Study without thinking and you

Study without thinking and you are blind; think without studying and you are in danger. – Confucius

One of my sons told me last week he’s thinking of going to college. He quit high school before graduating and has done very well financially as a web designer. But he’s realizing that it’s not something he’s going to want to do forever and thinks some college experience might be good for him.

Another son told me two weeks ago that when he tells his college friends about his K-12 schooling (alternative private school, homeschooling, public charter school) and all the experiences he had, they’re envious. But he’s been realizing lately how much he’s missed out by not attending traditional schools.

It didn’t occur to me till my kids were school-aged that my formal schooling left something to be desired. I approached it like everything else in life–who could I impress? I had no passion for learning anything until graduate school. I just went through the motions. My wife’s experience was somewhat similar. And so we were determined to provide our kids with a different kind of educational experience than we had.

We succeeded, to some extent, but now I think we erred too far the other way. I got pretty cocky about my views on what was the right kind of education and this cockiness prevented me from seeing that there’s a wisdom to a more balanced approach.

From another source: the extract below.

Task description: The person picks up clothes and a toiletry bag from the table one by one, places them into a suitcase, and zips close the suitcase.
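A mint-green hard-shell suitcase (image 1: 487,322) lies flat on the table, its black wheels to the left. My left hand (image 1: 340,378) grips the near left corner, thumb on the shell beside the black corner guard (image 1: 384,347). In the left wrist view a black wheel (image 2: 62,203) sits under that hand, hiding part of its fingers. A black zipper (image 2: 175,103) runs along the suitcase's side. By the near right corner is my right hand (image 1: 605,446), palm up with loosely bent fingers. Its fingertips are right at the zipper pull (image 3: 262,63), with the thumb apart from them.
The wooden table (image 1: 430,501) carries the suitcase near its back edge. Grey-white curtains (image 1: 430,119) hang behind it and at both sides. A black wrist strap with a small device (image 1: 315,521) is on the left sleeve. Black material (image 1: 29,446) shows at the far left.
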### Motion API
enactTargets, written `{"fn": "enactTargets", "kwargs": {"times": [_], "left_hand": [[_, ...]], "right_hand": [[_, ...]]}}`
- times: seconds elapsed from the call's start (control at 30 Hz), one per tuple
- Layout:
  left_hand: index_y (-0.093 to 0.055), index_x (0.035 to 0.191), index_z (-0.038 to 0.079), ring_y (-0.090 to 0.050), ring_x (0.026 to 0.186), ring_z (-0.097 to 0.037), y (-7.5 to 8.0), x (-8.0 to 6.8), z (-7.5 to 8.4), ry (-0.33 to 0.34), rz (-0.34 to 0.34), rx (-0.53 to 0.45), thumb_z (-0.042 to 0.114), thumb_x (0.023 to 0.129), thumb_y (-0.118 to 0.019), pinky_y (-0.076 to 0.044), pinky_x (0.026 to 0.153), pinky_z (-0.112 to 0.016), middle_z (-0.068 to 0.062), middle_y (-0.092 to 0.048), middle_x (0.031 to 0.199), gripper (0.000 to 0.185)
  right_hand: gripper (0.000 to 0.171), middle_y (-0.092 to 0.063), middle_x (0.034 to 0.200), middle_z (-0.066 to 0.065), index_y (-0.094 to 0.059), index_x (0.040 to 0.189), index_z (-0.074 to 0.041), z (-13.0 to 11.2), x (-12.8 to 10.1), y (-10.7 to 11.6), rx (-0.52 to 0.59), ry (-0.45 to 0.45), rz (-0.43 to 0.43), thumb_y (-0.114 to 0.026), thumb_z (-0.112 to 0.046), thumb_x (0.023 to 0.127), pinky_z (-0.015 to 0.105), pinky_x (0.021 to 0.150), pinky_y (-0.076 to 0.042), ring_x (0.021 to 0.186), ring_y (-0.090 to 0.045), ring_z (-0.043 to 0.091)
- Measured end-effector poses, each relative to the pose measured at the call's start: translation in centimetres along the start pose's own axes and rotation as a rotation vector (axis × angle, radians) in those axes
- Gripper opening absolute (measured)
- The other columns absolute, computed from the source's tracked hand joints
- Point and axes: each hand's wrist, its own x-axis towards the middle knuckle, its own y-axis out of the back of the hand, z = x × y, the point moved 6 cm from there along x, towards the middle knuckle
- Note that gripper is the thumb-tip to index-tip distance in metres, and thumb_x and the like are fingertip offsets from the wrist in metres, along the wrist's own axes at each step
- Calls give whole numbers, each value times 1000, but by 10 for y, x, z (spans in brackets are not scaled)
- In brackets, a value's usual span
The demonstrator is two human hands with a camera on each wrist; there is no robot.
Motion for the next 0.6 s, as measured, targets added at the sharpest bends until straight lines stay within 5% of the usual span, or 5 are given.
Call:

“School, if it is good, imparts knowledge and a context for understanding the world around us. It opens us to ideas that we could never discover on our own, and make us one with the life of the mind as it has been shaped by people and cultures we could never meet in our own experience. It makes us part of a community of learners, and helps give us form and direction to the endless flow of experience that passes before us.” – Kent Nerburn

I know my sons have benefited from their non-traditional education. But I think they’ve also missed out, primarily because of me and my ego. My wife saw the problem way sooner than me, and thanks to her persistence, we’ve come back towards the middle with our daughter. It’s not too late for them, of course. But I do feel oddly bad about this — maybe even guilty, an emotion that I rarely experience.